▶ Activity:
Using the data below, output the first line and every line after it up to and including the line containing "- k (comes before", exactly as written and with nothing added.

Dataset excerpts
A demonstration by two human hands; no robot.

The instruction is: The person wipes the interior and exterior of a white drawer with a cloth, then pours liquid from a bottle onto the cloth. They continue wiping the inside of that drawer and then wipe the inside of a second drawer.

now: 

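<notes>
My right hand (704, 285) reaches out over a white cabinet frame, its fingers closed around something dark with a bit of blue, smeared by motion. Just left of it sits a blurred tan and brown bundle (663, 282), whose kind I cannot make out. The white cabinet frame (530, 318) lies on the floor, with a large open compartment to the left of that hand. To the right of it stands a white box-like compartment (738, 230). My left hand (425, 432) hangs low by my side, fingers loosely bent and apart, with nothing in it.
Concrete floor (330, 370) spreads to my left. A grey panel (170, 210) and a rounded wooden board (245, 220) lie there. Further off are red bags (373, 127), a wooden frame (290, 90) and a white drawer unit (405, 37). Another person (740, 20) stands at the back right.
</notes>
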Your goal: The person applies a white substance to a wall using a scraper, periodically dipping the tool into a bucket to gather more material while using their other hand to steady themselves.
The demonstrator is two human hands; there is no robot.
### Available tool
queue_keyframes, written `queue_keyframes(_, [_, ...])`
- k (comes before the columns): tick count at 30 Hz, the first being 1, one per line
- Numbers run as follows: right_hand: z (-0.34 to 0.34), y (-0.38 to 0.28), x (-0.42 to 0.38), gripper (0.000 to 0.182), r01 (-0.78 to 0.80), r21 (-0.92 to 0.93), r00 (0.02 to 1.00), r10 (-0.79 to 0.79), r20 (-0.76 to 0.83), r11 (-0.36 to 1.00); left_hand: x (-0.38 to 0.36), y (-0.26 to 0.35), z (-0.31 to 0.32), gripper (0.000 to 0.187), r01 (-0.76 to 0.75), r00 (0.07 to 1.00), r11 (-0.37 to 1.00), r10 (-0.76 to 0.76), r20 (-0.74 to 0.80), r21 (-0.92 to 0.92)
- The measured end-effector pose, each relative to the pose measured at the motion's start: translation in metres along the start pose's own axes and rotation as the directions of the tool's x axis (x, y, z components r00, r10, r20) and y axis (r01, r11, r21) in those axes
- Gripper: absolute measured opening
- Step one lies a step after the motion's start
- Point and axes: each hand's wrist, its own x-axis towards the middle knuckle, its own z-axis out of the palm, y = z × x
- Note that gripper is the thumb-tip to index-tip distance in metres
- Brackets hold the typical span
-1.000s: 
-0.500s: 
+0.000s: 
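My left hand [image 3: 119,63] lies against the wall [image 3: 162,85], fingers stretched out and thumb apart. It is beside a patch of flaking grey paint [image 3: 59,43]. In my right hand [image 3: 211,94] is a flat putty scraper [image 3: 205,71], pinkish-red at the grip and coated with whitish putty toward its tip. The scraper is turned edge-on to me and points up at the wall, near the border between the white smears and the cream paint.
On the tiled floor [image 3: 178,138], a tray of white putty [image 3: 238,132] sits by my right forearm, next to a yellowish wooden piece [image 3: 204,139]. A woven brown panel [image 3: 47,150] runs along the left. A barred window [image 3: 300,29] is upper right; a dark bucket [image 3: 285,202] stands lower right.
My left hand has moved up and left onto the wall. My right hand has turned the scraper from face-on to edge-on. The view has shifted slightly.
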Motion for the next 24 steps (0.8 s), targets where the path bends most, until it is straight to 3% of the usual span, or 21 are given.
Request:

▶ Reply:
A demonstration by two human hands; no robot.

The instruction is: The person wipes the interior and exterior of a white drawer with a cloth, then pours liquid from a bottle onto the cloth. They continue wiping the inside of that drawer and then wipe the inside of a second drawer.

now: 

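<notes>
My right hand (704, 285) reaches out over a white cabinet frame, its fingers closed around something dark with a bit of blue, smeared by motion. Just left of it sits a blurred tan and brown bundle (663, 282), whose kind I cannot make out. The white cabinet frame (530, 318) lies on the floor, with a large open compartment to the left of that hand. To the right of it stands a white box-like compartment (738, 230). My left hand (425, 432) hangs low by my side, fingers loosely bent and apart, with nothing in it.
Concrete floor (330, 370) spreads to my left. A grey panel (170, 210) and a rounded wooden board (245, 220) lie there. Further off are red bags (373, 127), a wooden frame (290, 90) and a white drawer unit (405, 37). Another person (740, 20) stands at the back right.
</notes>
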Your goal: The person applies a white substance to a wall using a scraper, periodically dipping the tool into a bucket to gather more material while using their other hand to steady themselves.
The demonstrator is two human hands; there is no robot.
### Available tool
queue_keyframes, written `queue_keyframes(_, [_, ...])`
- k (comes before the columns): tick count at 30 Hz, the first being 1, one per line

No more output is needed here.